I have a ConcurrentHashMap that exhibits strange behavior on occasion.
When my app first starts up, I read a directory from the file system and load contents of each file into the ConcurrentHashMap using the filename as the key. Some files may be empty, in which case I set the value to "empty".
Once all files have been loaded, a pool of worker threads will wait for external requests. When a request comes in, I call the getData() function where I check if the ConcurrentHashMap contains the key. If the key exists I get the value and check if the value is "empty". If value.contains("empty"), I return "file not found". Otherwise, the contents of the file is returned. When the key does not exist, I try to load the file from the file system.
private String getData(String name) {
String reply = null;
if (map.containsKey(name)) {
reply = map.get(name);
} else {
reply = getDataFromFileSystem(name);
}
if (reply != null && !reply.contains("empty")) {
return reply;
}
return "file not found";
}
On occasion, the ConcurrentHashMap will return the contents of a non-empty file (i.e. value.contains("empty") == false
), however the line:
if (reply != null && !reply.contains("empty"))
returns FALSE. I broke down the IF statement into two parts: if (reply != null)
and if (!reply.contains("empty"))
. The first part of the IF statement returns TRUE. The second part returns FALSE. So I decided to print out the variable "reply" in order to determine if the contents of the string does in fact contain "empty". This was NOT the case i.e. the contents did not contain the string "empty". Furthermore, I added the line
int indexOf = reply.indexOf("empty");
Since the variable reply did not contain the string "empty" when I printed it out, I was expecting indexOf
to return -1. But the function returned a value approx the length of the string i.e. if reply.length == 15100
, then reply.indexOf("empty")
was returning 15099.
I experience this issue on a weekly basis, approx 2-3 times a week. This process is restarted on a daily basis therefore the ConcurrentHashMap is re-generated regularly.

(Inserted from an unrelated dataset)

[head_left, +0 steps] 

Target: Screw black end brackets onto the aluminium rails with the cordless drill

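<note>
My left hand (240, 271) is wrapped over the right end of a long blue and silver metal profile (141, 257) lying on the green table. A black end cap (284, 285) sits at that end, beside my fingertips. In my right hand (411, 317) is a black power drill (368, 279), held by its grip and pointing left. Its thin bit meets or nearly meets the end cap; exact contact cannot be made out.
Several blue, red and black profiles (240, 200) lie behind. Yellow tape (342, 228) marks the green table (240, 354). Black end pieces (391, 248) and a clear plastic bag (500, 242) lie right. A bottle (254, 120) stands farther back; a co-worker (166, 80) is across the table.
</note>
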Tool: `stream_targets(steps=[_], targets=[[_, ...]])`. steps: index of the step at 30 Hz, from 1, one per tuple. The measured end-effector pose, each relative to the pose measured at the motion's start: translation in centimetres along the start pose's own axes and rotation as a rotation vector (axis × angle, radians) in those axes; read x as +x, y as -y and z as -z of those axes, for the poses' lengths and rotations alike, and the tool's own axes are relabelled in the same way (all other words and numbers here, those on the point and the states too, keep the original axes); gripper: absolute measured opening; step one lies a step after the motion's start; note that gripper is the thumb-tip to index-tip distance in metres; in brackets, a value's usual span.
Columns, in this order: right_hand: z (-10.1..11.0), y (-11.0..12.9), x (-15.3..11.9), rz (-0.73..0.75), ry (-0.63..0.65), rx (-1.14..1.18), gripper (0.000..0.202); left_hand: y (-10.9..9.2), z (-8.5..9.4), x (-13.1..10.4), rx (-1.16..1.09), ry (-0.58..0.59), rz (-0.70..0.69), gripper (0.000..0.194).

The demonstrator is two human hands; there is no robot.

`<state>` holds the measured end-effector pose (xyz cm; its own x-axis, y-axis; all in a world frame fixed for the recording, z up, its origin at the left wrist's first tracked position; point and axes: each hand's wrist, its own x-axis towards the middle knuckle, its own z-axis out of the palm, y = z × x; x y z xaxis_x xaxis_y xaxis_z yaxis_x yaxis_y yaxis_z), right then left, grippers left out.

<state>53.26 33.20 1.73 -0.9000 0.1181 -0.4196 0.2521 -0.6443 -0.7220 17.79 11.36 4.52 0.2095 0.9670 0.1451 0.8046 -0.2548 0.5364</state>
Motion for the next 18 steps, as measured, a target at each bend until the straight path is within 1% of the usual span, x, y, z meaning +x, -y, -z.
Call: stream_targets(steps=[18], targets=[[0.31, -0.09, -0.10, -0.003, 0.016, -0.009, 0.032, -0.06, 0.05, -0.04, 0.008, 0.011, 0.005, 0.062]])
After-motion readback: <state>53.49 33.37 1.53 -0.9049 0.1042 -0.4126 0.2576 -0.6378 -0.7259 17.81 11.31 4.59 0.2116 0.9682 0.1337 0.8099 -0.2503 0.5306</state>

Has anyone seen such behavior when using Java's ConcurrentHashMap?
EDIT
private String getDataFromFileSystem(String name) {
String contents = "empty";
try {
File folder = new File(dir);
File[] fileList = folder.listFiles();
for (int i = 0; i < fileList.length; i++) {
if (fileList[i].isFile() && fileList[i].getName().contains(name)) {
String fileName = fileList[i].getAbsolutePath();
FileReader fr = null;
BufferedReader br = null;
try {
fr = new FileReader(fileName);
br = new BufferedReader(fr);
String sCurrentLine;
while ((sCurrentLine = br.readLine()) != null) {
contents += sCurrentLine.trim();
}
if (contents.equals("")) {
contents = "empty";
}
return contents;
} catch (Exception e) {
e.printStackTrace();
if (contents.equals("")) {
contents = "empty";
}
return contents;
} finally {
if (fr != null) {
try {
fr.close();
} catch (Exception e) {
e.printStackTrace();
}
}
if (br != null) {
try {
br.close();
} catch (Exception e) {
e.printStackTrace();
}
}
if (map.containsKey(name)) {
map.remove(name);
}
map.put(name, contents);
}
}
}
} catch (Exception e) {
e.printStackTrace();
if (contents.equals("")) {
contents = "empty";
}
return contents;
}
return contents;
}
I think your problem is that some of your operations should be atomic and they aren't.

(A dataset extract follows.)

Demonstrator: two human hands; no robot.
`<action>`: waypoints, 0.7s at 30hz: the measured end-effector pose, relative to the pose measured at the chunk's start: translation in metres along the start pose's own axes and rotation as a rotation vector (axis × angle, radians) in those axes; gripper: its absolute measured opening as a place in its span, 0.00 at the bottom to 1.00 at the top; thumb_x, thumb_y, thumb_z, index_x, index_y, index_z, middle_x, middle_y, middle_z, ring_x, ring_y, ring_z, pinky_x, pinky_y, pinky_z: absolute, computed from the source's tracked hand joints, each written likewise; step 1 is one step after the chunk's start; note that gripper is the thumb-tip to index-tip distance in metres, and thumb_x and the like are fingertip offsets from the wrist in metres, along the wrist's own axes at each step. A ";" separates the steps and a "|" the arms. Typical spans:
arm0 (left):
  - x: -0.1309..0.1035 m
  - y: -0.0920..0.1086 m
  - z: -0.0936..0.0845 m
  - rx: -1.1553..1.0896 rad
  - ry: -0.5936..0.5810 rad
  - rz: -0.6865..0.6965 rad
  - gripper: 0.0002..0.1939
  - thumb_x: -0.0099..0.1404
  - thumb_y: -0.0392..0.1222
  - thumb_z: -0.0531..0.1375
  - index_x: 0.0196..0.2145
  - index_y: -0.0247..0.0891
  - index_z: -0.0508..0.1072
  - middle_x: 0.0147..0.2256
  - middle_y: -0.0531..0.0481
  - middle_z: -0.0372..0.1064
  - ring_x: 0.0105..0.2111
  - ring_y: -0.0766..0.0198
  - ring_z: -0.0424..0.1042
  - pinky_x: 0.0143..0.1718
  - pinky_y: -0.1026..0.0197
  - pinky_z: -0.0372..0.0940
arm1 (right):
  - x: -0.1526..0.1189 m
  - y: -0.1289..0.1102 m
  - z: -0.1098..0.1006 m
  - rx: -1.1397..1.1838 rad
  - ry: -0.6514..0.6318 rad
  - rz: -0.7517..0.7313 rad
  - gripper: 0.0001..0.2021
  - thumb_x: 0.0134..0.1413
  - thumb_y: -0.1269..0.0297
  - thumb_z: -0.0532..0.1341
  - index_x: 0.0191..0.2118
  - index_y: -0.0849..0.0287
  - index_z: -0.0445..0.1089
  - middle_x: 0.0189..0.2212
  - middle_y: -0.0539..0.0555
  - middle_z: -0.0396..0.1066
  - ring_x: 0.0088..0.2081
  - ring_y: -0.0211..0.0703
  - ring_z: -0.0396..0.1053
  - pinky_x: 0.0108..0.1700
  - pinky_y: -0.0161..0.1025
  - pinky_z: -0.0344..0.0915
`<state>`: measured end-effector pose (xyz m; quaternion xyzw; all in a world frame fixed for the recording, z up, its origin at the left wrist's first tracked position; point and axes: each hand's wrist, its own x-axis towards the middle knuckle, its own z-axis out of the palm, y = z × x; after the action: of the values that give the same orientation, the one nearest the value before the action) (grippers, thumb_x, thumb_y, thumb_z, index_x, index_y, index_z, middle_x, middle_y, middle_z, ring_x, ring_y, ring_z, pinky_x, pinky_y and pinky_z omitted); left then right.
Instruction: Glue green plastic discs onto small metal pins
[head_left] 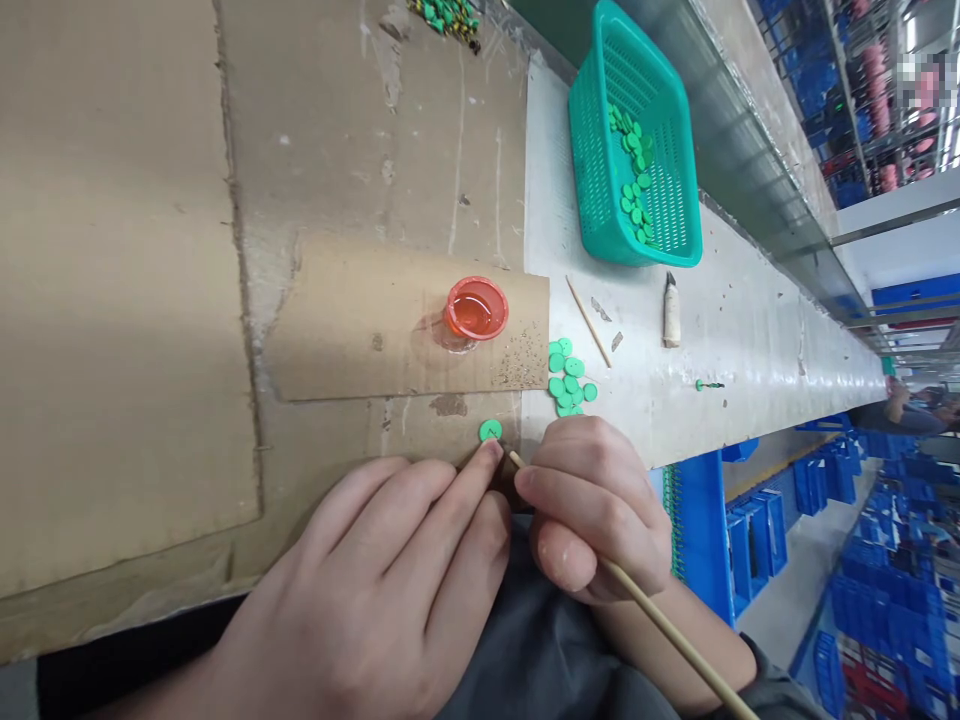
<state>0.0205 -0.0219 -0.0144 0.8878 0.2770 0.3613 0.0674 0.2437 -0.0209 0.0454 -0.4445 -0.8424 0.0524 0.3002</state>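
A round green disc (490,430) with a small dark mark lies at the cardboard's near edge. The index fingertip of my left hand (405,560) presses on its near rim; the other fingers lie stretched beside it. My right hand (600,500) is closed round a thin wooden stick (675,635), whose dark tip points at the disc. Whether the tip touches it, I cannot tell. Several more green discs (571,368) lie in a loose pile beyond my right hand. A small red cup (478,308) with liquid stands on a cardboard strip (337,330).
A green basket (587,190) holding green discs stands at the upper right. Near it lie a thin stick (589,320) and a wrapped tool (671,312). Small green-and-dark pieces (448,17) are heaped at the top. Blue bins (757,545) stand at right; people appear far off.
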 end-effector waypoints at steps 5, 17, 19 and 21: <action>0.003 0.000 0.000 -0.011 0.010 -0.003 0.13 0.83 0.37 0.62 0.55 0.25 0.81 0.60 0.26 0.83 0.53 0.37 0.80 0.57 0.33 0.71 | 0.004 0.000 0.003 0.059 0.080 0.020 0.18 0.91 0.55 0.57 0.48 0.60 0.77 0.35 0.54 0.82 0.37 0.42 0.81 0.42 0.42 0.83; 0.005 0.000 0.000 -0.019 0.020 -0.020 0.09 0.81 0.34 0.66 0.54 0.25 0.80 0.58 0.29 0.84 0.53 0.38 0.78 0.57 0.35 0.71 | 0.006 0.008 0.013 0.122 0.215 -0.004 0.17 0.90 0.60 0.60 0.45 0.62 0.78 0.34 0.52 0.79 0.34 0.40 0.78 0.37 0.41 0.79; 0.005 0.000 0.000 -0.025 0.026 -0.031 0.08 0.81 0.33 0.67 0.54 0.26 0.80 0.58 0.29 0.84 0.52 0.39 0.79 0.57 0.35 0.71 | 0.006 0.009 0.017 0.136 0.249 -0.007 0.17 0.90 0.60 0.60 0.45 0.63 0.78 0.33 0.52 0.78 0.33 0.40 0.77 0.36 0.41 0.77; 0.005 0.000 0.000 -0.033 0.019 -0.035 0.08 0.81 0.33 0.67 0.54 0.25 0.80 0.59 0.29 0.84 0.52 0.39 0.79 0.58 0.35 0.71 | 0.006 0.010 0.020 0.146 0.241 0.005 0.16 0.90 0.60 0.60 0.45 0.63 0.79 0.33 0.52 0.79 0.33 0.40 0.78 0.35 0.42 0.77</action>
<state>0.0234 -0.0197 -0.0112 0.8781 0.2871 0.3729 0.0858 0.2371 -0.0071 0.0283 -0.4269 -0.7929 0.0604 0.4306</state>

For example, one possible thread interleaving scenario is the following:
Thread 1 reads this line in the getData
method:
if (map.containsKey(name)) // (1)
the result is false and Thread 1 goes to
reply = getDataFromFileSystem(name); // (2)
in getDataFromFileSystem
, you have the following code:
if (map.containsKey(name)) { // (3)
map.remove(name); // (4)
}
map.put(name, contents); // (5)
imagine that another thread (Thread 2) arrives at (1)
while Thread 1 is between (4)
and (5)
: name is not in the map, so thread 2 goes to (2)
again
Now that does not explain the specific issue you are observing but it illustrates the fact that when you let many threads run concurrently in a section of code without synchronization, weird things can and do happen.
As it stands, I can't find an explanation for the scenario you describe, unless you call reply = map.get(name)
more than once in your tests, in which case it is very possible that the 2 calls don't return the same result.